**PROBLEM DETAILS:**
The stretch wanted below opens at the line containing "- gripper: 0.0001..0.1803" and closes at the line containing "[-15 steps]". Please return it exactly, with no other lines.

────────

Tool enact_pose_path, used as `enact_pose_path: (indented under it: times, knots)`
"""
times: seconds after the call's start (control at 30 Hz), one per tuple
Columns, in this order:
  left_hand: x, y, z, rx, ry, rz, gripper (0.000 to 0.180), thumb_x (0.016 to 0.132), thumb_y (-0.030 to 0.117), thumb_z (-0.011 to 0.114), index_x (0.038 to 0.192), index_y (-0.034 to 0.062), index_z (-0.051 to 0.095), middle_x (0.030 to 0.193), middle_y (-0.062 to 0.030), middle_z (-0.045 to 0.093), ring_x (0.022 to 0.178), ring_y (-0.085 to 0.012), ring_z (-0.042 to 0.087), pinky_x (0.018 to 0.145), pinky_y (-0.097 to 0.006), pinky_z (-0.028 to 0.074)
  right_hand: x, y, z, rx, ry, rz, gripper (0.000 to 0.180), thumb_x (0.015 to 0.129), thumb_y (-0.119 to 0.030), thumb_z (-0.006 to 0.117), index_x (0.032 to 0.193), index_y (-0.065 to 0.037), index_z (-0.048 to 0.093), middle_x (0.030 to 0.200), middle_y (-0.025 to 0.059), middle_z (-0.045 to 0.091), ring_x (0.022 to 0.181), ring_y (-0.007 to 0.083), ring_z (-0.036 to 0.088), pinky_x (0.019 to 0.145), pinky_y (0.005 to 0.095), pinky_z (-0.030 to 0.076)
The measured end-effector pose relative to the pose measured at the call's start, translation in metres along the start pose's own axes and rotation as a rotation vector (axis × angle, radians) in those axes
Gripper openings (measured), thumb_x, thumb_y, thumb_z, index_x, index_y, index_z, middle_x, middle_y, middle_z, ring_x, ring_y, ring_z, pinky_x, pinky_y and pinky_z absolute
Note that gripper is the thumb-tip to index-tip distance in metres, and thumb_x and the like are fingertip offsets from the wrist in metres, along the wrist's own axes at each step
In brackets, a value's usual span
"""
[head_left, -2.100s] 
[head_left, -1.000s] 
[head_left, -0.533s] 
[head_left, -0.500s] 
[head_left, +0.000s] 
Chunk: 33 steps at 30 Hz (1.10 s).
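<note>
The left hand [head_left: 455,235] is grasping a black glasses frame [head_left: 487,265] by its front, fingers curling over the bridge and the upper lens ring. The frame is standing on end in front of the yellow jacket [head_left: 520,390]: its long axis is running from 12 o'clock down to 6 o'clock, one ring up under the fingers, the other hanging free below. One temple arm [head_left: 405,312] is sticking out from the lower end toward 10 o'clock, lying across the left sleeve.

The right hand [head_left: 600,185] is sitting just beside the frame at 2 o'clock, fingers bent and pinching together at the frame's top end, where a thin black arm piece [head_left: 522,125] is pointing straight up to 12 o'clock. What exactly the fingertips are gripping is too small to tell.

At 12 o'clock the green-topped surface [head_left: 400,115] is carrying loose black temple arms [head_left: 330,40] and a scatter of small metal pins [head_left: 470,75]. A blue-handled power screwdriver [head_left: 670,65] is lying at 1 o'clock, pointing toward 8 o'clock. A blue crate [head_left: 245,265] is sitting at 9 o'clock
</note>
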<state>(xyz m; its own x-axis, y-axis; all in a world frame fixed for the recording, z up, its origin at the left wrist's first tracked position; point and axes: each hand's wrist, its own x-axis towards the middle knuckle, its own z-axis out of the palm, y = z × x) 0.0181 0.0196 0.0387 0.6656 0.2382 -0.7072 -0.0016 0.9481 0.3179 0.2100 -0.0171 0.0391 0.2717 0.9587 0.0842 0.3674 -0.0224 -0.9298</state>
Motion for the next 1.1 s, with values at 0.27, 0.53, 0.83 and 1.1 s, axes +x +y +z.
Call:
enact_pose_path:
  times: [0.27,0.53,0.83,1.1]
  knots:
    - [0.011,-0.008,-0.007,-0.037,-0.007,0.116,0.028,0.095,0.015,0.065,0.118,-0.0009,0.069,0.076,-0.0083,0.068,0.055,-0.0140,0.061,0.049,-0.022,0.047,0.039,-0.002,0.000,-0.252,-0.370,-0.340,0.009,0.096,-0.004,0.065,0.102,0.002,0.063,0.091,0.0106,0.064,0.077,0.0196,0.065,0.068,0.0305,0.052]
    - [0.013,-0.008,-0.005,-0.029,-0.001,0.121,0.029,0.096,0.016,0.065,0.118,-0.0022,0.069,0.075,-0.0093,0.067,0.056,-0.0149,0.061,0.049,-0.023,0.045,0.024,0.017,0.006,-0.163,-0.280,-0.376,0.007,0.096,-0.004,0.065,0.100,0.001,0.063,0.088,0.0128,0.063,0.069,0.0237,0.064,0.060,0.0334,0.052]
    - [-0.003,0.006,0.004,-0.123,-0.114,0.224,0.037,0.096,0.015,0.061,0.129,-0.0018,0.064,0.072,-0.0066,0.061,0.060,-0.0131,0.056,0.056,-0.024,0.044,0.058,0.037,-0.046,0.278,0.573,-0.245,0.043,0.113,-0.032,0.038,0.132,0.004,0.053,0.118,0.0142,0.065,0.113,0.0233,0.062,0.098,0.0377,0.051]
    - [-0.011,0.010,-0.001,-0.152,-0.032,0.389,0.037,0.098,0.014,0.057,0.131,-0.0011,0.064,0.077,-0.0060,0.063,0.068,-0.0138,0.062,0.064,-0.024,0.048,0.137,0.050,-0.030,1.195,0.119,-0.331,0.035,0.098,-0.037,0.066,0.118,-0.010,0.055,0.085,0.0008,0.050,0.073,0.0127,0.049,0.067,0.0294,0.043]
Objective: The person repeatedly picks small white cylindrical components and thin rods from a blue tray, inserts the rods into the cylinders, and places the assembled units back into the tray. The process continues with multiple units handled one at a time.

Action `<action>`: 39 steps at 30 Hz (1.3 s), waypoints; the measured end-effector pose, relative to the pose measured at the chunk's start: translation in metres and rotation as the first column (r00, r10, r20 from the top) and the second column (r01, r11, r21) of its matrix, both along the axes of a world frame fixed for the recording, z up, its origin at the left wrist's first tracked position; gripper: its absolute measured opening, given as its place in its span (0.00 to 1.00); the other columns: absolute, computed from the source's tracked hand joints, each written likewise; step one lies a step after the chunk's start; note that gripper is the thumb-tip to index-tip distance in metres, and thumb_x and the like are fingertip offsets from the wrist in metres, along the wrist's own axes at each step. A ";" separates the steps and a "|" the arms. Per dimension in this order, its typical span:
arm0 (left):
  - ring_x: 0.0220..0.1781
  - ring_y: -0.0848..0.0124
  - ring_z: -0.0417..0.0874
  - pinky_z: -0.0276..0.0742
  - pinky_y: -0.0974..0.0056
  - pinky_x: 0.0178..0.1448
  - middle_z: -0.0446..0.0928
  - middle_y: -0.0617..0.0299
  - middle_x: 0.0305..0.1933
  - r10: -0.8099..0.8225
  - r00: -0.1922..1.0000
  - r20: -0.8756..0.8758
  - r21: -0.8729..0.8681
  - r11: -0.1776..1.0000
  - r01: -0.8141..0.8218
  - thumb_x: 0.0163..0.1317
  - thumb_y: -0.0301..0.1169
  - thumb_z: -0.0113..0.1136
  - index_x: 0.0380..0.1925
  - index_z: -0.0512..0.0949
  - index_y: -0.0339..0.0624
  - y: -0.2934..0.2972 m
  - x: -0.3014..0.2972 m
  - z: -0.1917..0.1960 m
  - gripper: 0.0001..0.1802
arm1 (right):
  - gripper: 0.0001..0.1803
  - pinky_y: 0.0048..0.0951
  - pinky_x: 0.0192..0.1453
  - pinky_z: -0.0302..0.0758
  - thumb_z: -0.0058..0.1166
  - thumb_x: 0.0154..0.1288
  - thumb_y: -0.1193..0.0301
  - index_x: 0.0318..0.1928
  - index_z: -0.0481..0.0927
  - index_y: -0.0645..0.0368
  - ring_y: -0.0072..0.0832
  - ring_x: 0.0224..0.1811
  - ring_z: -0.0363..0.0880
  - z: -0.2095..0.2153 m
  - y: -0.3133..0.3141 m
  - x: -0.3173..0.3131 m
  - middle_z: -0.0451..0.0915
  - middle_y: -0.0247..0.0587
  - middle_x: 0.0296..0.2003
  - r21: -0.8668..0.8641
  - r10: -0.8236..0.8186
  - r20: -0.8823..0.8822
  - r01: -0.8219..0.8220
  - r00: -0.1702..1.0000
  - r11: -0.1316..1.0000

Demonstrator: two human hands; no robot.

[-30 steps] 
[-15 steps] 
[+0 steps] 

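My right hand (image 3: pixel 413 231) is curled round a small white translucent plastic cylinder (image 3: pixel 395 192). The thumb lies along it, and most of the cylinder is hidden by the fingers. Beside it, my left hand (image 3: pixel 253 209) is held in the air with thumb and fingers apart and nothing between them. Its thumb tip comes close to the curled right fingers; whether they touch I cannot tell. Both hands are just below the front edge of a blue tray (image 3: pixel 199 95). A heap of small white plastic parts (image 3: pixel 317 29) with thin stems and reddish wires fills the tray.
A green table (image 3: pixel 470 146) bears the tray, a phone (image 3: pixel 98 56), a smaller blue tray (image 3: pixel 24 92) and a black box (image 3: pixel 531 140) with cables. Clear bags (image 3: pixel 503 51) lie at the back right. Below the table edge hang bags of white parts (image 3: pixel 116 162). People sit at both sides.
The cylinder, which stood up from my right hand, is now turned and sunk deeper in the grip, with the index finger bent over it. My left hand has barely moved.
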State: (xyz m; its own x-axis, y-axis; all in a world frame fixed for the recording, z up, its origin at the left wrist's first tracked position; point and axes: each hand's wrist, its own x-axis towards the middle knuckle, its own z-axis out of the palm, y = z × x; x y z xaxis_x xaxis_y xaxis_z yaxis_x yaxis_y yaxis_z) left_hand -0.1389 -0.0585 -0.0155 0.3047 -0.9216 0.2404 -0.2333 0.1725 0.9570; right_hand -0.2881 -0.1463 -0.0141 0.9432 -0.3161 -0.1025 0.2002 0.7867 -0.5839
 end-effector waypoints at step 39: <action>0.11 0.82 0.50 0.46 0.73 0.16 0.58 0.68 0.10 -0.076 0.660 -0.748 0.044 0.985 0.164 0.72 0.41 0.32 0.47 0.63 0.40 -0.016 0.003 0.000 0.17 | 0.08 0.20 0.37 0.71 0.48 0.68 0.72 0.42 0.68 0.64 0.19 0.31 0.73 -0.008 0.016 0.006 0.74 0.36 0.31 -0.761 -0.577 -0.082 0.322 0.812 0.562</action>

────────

**PROBLEM SOLUTION:**
  - gripper: 0.0001..0.1803
  - pinky_y: 0.0048..0.0951
  - pinky_x: 0.0192..0.1453
  - pinky_z: -0.0302..0.0758
  - thumb_z: -0.0058..0.1166
  - thumb_x: 0.0154..0.1288
  - thumb_y: -0.1193..0.0301
  - index_x: 0.0318..0.1928
  - index_z: -0.0481..0.0927
  - index_y: -0.0645..0.0368
  - ring_y: -0.0072..0.0832
  - ring_x: 0.0224..0.1811
  - ring_z: -0.0363..0.0880
  - z: -0.2095..0.2153 m
  - y: -0.3133..0.3141 m
  - x: -0.3173..0.3131 m
  - middle_z: -0.0451..0.0915
  - middle_y: -0.0247..0.0587
  - middle_x: 0.0296..0.2003
  - r21: -0.8668..0.8641
  - r10: -0.8236..0.8186
  - r20: -0.8823..0.8822
  - r01: -0.8219..0.8220
  - r00: -0.1702..1.0000
  - r11: -0.1316..1.0000

Demonstrator: two human hands; no robot.

[-30 steps] 
[-15 steps] 

There is no more output to give.